Run pip --version to see if it talks about Python 3. That’s what we’re hoping.

Before we spend forever running into errors, there are a lot more dependencies that need to be isntalled. Dependencies are pieces of code that other code… depends on, and it isn’t always Python code. Use the commands below to install a whole bushel of dependencies. Some are probably already installed with python3-pip.

apt-get install build-essential
apt-get install python3-dev
apt-get install python3-numpy
apt-get install python3-scipy
apt-get install libatlas-dev
apt-get install ipython3
apt-get install python3-pandas
apt-get install libxml2-dev libxslt1-dev
apt-get install python3-matplotlib

So now let’s install requests

pip3 install requests

Now we’ll run the app again…

python3 scraper.py

But then another error…

Traceback (most recent call last):
  File "scraper.py", line 7, in <module>
    from bs4 import BeautifulSoup
ImportError: No module named 'bs4'

This is where virtual environments get magic. Skip down below to create a requirements.txt file, then come back up here.

Once you have a requirements.txt on your server, you can just tell pip to install everything in that list.

pip3 install -r requirements.txt

If you need to install packages for postgres or something, you might want to search and see what’s available using apt-cache search

apt-cache search psql apt-cache search postgres

Other commands

scp -i ~/.ssh/do-droplet root@107.170.60.133:~/*.csv  .

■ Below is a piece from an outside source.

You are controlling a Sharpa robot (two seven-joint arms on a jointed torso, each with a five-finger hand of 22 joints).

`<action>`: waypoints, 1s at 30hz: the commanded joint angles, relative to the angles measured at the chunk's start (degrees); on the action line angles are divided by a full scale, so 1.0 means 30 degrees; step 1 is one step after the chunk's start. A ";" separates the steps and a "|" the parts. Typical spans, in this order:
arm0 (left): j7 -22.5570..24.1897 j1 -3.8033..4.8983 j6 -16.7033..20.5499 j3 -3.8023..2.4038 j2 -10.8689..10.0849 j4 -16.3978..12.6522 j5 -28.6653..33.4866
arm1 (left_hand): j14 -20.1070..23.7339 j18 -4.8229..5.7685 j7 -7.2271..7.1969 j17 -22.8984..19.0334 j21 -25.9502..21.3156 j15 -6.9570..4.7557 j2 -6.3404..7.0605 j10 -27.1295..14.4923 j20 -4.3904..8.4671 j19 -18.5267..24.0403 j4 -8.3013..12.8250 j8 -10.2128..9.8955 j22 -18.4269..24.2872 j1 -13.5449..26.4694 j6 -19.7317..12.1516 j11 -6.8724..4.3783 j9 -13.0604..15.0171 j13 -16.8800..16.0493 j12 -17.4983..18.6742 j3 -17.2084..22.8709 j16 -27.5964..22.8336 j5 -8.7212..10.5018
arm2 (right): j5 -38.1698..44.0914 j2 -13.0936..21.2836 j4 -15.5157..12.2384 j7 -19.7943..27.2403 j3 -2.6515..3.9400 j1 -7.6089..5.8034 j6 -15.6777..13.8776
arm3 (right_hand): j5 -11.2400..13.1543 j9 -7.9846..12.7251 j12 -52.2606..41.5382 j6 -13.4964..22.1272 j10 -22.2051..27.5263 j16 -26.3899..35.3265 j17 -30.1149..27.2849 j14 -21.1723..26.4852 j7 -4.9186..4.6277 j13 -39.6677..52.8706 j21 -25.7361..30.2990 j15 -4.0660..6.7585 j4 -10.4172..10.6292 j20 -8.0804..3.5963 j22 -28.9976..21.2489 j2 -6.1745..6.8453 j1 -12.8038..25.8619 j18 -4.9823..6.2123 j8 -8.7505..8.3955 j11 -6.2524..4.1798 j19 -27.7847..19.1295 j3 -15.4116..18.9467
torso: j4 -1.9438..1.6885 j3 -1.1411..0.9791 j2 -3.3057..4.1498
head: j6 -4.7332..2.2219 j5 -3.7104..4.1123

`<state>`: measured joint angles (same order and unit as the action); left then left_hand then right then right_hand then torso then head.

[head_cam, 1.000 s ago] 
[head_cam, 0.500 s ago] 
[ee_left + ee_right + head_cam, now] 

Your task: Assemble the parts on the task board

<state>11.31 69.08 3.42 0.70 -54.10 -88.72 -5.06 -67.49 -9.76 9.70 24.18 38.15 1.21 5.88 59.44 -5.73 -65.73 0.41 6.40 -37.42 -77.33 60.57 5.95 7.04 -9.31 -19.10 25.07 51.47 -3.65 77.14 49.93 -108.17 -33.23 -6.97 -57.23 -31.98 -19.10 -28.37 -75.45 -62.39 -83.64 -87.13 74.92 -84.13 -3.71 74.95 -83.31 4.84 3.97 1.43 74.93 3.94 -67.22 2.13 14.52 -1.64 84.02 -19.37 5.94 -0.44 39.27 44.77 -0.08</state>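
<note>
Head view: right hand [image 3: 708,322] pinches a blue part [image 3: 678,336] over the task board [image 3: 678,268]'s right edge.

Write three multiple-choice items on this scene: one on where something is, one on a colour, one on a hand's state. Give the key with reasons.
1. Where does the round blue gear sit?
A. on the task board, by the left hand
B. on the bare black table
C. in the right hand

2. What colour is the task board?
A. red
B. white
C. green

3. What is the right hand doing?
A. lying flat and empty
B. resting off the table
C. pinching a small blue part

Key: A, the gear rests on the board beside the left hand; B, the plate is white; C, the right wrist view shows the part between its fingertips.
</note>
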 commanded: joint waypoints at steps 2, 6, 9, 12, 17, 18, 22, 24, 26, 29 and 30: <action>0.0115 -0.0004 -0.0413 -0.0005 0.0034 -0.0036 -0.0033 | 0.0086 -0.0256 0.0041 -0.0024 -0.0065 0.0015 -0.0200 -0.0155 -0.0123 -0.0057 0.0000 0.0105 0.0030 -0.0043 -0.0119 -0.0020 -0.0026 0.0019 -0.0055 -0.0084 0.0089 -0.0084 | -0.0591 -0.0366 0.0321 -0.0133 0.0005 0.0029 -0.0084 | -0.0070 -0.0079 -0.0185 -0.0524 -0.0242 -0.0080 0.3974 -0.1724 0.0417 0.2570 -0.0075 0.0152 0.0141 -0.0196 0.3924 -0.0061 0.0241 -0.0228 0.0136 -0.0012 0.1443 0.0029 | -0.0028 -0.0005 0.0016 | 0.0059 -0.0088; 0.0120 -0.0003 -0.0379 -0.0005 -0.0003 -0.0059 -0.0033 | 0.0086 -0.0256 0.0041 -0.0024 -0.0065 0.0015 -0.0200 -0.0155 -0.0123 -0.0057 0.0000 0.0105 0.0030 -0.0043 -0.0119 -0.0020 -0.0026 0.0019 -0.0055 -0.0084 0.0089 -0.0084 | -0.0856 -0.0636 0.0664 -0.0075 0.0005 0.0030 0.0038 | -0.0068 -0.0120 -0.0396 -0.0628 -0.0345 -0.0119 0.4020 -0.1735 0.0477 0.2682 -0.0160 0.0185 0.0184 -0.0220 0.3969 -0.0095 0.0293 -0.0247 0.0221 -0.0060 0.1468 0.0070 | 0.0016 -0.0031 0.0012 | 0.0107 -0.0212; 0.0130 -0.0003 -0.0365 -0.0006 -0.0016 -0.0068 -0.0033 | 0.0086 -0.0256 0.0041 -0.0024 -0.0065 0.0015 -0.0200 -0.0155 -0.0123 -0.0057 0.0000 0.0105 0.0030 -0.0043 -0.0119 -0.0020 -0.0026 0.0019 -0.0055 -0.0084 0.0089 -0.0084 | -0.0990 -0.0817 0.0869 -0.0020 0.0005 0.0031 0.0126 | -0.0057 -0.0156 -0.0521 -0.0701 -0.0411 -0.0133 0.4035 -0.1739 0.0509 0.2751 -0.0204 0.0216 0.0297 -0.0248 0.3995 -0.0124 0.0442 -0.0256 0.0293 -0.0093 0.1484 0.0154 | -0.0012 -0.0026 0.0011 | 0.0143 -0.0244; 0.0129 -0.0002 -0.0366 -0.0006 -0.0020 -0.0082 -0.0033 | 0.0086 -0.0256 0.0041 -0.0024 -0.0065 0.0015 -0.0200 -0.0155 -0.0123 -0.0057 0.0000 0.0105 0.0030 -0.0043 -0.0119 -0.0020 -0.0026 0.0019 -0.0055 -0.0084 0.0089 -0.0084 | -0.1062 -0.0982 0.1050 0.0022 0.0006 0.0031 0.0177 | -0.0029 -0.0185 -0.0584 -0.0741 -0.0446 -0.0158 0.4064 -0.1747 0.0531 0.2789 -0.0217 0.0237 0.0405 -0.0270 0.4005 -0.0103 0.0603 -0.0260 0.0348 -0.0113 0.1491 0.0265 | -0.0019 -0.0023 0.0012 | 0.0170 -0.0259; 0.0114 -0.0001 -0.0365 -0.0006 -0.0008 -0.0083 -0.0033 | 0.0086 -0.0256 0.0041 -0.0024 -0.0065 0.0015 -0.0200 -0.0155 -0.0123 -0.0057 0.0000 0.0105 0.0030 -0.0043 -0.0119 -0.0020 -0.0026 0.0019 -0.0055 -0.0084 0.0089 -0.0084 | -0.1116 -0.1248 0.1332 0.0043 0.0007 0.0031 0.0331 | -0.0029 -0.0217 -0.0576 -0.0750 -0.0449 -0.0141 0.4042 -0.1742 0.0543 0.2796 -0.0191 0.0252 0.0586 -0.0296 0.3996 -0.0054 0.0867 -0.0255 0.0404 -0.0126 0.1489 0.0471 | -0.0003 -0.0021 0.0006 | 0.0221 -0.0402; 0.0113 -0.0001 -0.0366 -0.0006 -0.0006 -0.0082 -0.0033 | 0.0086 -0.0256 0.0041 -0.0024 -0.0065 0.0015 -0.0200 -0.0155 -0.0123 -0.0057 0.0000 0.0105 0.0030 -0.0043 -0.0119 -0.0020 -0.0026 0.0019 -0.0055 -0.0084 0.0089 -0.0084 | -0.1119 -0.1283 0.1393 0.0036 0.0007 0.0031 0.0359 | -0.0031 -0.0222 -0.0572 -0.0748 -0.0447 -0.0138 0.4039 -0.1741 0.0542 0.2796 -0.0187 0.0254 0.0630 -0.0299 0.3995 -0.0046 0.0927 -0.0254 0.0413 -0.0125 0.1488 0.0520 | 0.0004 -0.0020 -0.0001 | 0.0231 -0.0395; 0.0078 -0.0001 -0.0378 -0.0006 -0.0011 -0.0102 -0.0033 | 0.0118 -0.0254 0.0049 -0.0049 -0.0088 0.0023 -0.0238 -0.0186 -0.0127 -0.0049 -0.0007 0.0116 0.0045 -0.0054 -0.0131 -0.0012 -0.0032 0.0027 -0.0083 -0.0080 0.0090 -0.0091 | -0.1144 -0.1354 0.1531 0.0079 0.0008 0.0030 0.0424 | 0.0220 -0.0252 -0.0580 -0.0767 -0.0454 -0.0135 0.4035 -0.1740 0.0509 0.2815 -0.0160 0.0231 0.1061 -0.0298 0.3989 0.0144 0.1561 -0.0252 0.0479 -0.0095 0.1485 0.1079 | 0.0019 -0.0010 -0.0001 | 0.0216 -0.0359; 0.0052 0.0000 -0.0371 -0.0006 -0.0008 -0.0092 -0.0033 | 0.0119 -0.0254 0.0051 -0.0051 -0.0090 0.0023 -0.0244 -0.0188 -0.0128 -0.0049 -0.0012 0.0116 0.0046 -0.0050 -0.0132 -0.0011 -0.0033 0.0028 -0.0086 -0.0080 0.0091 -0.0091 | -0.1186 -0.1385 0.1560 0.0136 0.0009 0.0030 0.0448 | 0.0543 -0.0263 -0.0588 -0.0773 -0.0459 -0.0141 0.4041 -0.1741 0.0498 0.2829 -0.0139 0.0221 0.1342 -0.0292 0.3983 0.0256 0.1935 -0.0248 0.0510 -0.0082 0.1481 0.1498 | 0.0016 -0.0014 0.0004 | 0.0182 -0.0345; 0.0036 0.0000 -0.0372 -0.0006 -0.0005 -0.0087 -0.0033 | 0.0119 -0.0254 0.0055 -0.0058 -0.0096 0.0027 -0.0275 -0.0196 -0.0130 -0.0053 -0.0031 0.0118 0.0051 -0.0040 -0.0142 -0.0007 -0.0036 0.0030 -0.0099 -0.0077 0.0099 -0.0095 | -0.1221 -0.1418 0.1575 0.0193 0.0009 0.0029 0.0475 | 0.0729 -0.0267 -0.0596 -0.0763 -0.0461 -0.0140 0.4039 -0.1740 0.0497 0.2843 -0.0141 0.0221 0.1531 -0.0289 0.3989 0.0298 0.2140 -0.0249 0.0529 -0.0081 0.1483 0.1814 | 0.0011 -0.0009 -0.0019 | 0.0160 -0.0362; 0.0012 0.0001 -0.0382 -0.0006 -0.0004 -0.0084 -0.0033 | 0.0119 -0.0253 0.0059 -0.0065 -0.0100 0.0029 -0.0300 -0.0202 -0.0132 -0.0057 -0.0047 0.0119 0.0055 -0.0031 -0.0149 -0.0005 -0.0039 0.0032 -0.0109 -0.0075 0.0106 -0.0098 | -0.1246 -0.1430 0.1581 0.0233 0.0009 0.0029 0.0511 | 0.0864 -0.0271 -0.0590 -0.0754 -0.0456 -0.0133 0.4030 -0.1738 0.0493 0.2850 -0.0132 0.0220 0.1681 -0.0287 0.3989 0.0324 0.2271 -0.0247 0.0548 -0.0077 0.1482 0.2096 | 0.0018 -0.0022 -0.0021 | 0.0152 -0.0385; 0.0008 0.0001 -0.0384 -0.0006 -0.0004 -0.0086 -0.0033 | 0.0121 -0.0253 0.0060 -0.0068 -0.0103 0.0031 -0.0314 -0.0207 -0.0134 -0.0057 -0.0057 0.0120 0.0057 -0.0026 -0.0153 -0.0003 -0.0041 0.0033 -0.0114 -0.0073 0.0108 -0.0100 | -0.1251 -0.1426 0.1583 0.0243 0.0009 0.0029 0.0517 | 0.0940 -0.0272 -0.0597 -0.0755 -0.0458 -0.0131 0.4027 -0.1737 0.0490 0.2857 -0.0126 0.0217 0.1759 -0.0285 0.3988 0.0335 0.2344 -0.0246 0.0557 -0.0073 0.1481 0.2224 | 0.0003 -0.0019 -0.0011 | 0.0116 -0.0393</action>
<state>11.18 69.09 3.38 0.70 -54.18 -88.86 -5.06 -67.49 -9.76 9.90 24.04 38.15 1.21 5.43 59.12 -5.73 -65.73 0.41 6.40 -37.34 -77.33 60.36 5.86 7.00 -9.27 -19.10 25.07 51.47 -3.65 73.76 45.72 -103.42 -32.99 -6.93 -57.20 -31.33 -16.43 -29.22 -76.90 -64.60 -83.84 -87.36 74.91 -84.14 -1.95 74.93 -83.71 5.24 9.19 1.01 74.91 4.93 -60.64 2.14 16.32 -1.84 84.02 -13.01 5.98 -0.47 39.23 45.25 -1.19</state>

Creating a requirements.txt file

In the virtual environment that you can run scraper.py in, run the following command

pip freeze -l

This lists everything in your virtual environment, as well as their version numbers. Save them to a file with the following command

pip freeze -l > requirements.txt

You can cat the file if you’d like. Now scp it to your server with

scp -i ~/.ssh/do-droplet requirements.txt root@YOUR_IP:~/

Now you can return to your server up above.